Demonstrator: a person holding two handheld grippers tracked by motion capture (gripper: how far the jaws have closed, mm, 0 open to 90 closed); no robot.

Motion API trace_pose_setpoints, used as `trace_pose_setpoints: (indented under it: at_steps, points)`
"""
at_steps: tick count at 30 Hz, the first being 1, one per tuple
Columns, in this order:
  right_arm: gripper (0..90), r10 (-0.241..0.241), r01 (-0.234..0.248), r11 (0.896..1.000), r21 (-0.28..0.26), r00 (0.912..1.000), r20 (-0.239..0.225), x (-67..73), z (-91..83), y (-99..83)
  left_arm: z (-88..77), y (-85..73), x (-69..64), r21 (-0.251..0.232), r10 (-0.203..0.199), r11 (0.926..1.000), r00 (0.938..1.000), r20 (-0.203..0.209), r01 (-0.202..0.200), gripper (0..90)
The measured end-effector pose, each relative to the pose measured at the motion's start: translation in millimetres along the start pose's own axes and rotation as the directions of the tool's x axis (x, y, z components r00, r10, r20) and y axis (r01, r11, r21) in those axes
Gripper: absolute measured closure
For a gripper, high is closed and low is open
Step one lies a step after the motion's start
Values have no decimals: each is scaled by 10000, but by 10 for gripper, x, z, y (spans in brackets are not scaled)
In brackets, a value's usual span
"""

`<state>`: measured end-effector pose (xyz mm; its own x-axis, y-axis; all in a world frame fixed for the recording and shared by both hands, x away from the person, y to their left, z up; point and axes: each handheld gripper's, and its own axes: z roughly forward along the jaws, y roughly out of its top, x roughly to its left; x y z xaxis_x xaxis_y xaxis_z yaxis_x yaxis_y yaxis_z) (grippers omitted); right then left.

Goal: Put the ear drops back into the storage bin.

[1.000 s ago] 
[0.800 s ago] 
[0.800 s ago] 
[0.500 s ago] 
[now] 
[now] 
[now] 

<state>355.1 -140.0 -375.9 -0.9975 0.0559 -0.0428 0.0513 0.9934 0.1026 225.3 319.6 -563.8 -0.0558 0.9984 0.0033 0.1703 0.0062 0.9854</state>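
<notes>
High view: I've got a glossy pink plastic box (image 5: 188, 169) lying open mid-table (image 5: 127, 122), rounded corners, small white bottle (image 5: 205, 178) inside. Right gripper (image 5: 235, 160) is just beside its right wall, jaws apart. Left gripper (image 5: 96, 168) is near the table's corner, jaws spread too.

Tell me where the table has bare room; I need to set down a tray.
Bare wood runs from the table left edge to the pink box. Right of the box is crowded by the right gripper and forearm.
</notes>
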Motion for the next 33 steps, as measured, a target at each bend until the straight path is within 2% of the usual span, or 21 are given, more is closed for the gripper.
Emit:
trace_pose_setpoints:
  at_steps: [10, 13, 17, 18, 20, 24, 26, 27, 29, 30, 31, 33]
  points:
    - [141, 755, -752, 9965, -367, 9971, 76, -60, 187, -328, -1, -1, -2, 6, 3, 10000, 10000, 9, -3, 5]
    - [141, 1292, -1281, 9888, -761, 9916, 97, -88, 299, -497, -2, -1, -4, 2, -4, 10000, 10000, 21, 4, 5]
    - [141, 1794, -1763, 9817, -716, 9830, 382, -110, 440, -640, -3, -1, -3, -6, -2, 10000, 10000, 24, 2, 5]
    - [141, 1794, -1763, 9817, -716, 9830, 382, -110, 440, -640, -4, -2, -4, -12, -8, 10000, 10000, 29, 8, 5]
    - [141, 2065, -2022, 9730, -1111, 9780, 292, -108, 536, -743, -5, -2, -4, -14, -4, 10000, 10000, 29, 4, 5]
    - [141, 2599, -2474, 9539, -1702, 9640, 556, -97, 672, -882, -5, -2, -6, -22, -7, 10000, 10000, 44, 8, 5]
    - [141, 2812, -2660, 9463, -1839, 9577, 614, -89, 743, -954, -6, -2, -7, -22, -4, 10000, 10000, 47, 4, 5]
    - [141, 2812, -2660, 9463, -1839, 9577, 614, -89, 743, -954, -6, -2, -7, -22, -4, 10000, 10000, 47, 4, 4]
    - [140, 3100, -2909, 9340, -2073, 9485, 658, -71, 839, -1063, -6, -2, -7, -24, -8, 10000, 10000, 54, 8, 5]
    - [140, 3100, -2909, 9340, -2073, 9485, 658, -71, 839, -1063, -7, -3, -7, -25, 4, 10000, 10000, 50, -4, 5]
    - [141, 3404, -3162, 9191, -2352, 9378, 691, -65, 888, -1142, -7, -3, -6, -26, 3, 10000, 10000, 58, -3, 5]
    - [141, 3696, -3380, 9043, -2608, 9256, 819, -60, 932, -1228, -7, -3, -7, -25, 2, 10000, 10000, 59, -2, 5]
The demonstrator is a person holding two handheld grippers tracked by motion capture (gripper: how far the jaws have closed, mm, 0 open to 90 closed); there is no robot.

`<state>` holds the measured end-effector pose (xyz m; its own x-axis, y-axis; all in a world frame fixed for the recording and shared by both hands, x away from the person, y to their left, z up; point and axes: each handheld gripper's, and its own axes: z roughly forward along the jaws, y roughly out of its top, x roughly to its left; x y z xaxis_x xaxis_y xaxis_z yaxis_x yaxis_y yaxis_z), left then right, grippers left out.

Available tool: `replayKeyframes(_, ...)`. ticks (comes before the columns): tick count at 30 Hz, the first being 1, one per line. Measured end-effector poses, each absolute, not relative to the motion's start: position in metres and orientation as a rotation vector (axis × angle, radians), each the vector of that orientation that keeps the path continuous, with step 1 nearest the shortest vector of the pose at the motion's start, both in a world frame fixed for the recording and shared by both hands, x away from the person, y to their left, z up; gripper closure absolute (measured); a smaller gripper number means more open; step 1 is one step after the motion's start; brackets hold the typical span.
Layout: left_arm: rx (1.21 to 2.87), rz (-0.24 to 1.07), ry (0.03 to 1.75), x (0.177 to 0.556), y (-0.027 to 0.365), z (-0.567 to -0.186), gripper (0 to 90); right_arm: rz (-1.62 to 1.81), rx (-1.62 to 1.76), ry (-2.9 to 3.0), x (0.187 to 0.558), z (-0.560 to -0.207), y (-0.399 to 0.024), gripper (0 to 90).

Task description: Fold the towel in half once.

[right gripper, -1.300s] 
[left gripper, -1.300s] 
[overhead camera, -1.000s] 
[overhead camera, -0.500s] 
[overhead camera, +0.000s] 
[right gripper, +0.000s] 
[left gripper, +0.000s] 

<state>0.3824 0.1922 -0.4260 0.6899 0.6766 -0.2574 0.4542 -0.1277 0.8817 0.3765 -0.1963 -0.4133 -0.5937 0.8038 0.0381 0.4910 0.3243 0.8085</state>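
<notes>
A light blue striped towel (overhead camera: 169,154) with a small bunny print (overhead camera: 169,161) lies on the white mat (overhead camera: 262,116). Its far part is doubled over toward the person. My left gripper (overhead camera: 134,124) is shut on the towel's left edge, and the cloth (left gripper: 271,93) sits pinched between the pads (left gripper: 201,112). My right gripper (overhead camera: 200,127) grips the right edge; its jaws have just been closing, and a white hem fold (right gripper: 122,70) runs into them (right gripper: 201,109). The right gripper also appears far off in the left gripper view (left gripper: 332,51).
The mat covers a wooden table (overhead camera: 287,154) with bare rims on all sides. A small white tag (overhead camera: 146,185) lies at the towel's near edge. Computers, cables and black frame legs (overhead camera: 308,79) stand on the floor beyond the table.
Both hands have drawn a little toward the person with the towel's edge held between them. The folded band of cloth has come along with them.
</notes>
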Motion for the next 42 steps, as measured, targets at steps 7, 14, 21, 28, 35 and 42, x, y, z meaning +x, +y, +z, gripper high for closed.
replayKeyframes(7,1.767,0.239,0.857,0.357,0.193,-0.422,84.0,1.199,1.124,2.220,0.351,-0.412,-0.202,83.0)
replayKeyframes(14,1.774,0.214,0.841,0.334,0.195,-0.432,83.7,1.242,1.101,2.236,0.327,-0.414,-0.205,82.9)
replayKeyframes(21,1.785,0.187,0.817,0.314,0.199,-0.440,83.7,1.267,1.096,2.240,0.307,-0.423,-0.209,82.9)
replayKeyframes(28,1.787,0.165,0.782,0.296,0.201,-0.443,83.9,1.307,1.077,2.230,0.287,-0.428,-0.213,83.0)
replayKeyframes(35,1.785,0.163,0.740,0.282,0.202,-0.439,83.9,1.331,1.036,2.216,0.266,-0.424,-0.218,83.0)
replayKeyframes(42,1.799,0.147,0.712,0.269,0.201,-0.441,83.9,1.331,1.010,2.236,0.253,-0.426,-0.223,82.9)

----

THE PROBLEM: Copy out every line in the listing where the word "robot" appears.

WRITTEN SOLUTION:
Demonstrator: a person holding two handheld grippers tracked by motion capture (gripper: how far the jaws have closed, mm, 0 open to 90 closed); no robot.
The demonstrator is a person holding two handheld grippers tracked by motion capture (gripper: how far the jaws have closed, mm, 0 open to 90 closed); there is no robot.

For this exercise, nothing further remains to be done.